* WORK REQUIRED
From the data below, return only the lines from the one with "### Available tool" through the one with "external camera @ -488", exact and inclusive, with pictures left out.
"""
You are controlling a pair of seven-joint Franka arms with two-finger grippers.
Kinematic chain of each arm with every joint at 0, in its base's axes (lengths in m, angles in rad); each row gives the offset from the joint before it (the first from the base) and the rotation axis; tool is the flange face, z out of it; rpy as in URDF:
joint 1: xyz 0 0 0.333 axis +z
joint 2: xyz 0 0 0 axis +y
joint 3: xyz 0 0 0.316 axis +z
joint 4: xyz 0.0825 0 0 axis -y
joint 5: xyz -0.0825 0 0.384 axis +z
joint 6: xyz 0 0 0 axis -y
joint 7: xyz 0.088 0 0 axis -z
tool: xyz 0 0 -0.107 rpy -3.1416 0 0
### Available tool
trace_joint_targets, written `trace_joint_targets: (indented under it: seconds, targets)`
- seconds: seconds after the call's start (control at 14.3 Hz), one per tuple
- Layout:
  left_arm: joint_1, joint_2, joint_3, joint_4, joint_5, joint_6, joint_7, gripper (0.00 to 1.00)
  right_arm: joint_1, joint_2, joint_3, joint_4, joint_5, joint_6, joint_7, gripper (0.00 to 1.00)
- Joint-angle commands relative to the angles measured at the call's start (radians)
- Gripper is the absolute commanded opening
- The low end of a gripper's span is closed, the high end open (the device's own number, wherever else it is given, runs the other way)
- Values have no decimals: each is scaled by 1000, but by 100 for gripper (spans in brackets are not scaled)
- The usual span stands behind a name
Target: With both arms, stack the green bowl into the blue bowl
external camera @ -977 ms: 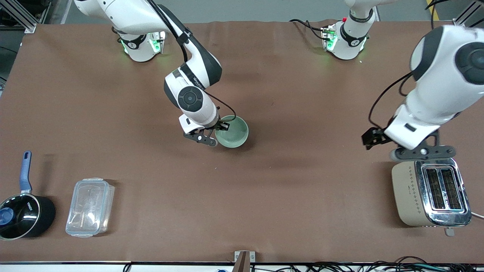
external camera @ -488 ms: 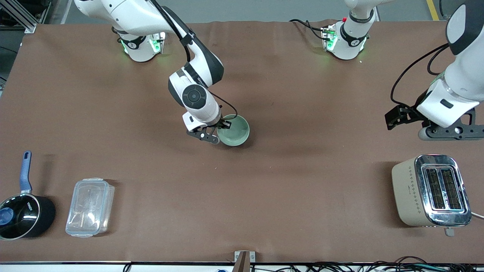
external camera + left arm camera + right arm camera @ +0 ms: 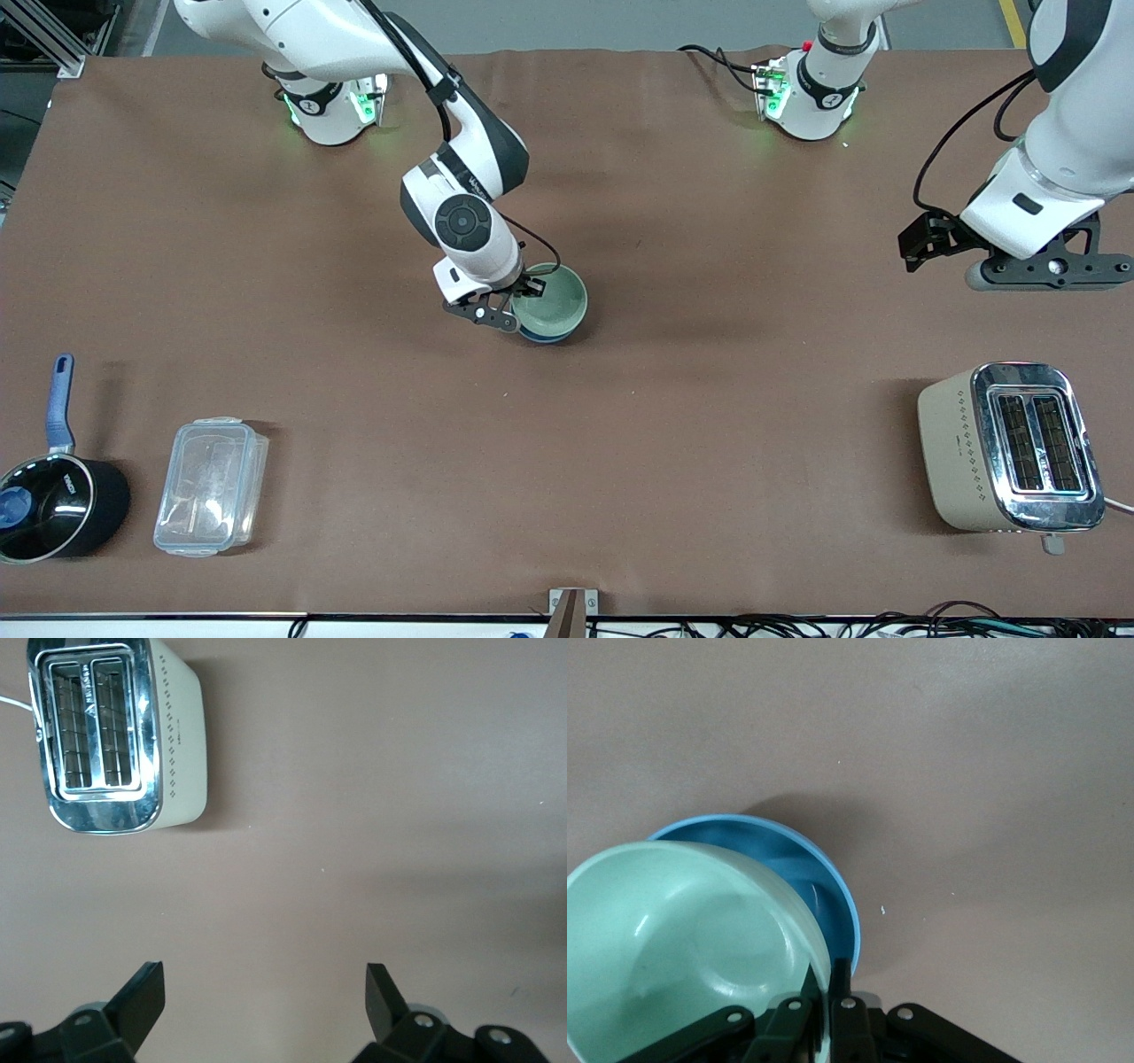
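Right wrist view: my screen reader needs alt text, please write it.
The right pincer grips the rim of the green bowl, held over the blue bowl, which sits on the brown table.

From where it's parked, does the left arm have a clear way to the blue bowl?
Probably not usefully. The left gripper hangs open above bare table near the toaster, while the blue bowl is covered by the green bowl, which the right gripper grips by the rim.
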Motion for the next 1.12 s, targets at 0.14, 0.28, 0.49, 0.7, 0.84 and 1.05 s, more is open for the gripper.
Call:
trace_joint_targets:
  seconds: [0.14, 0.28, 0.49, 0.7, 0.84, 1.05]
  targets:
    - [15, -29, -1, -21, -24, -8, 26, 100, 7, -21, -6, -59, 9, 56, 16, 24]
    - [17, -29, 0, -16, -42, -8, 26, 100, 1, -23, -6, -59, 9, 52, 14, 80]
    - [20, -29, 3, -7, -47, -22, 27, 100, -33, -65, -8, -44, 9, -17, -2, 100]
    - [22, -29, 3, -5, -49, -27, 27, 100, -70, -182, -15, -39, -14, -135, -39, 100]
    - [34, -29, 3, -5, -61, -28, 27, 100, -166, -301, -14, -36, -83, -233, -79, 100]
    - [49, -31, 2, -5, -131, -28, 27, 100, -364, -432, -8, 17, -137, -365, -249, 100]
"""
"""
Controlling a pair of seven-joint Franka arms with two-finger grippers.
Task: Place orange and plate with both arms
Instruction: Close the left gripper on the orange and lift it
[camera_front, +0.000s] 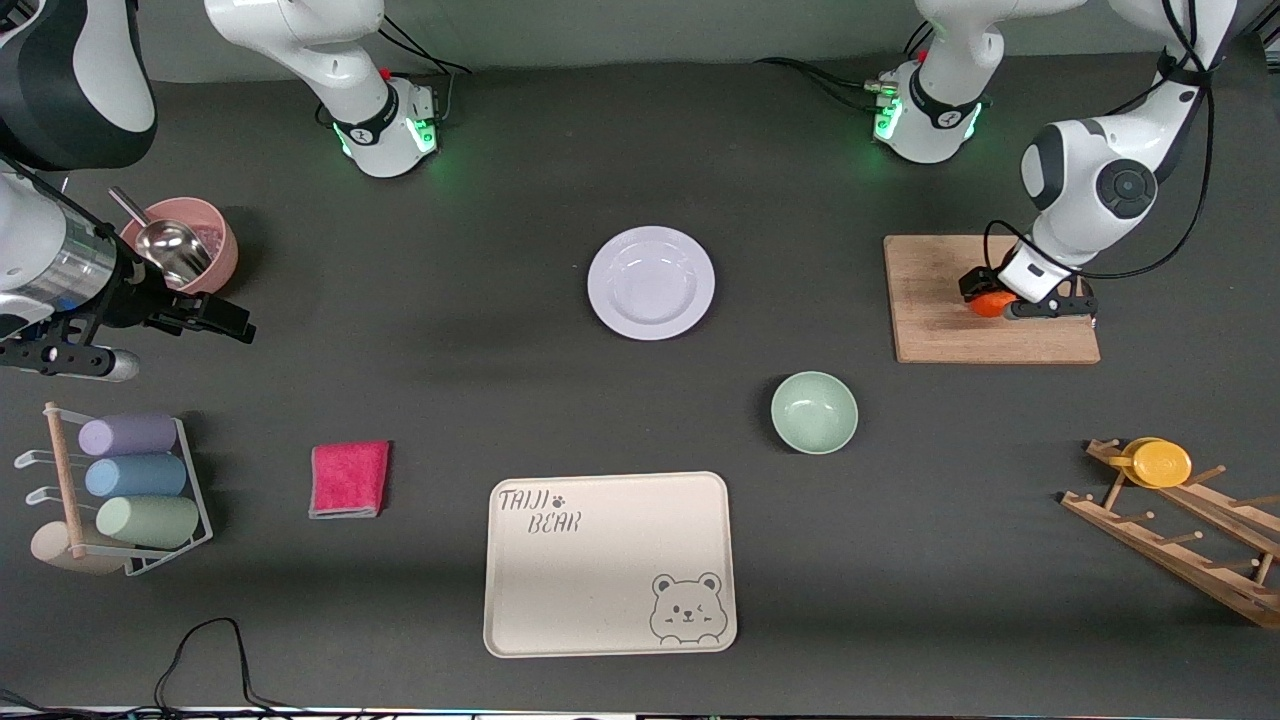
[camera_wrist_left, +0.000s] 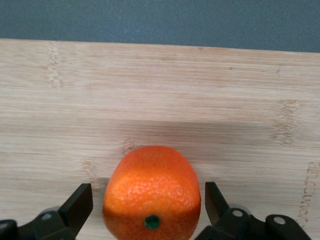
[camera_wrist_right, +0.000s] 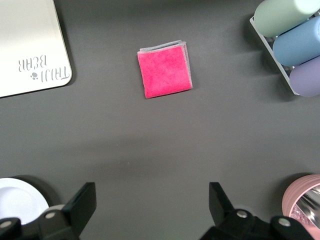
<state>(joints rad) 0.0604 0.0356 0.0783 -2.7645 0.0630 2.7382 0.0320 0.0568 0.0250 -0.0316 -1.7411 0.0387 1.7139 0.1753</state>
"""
* RESPONSE FOR THIS EXERCISE
### Available tool
trace_joint_targets, written `trace_joint_targets: (indented under it: seconds, targets)`
- seconds: seconds after the call's start (control at 14.3 Hz), one per tuple
- Layout:
  left_arm: joint_1, joint_2, joint_3, joint_4, joint_5, joint_6, joint_7, gripper (0.00 to 1.00)
  right_arm: joint_1, joint_2, joint_3, joint_4, joint_5, joint_6, joint_7, gripper (0.00 to 1.00)
- Joint-angle commands relative to the angles measured at the call's start (radians)
- Gripper is the absolute commanded opening
- The low end of a gripper's span is closed, the high end open (the device's own number, wherever else it is given, runs the other way)
- Values have no decimals: each is scaled by 1000, but by 100 for gripper (spans in brackets are not scaled)
- The usual span stands behind a name
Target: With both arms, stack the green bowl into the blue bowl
external camera @ -977 ms: 
external camera @ -488 ms: 

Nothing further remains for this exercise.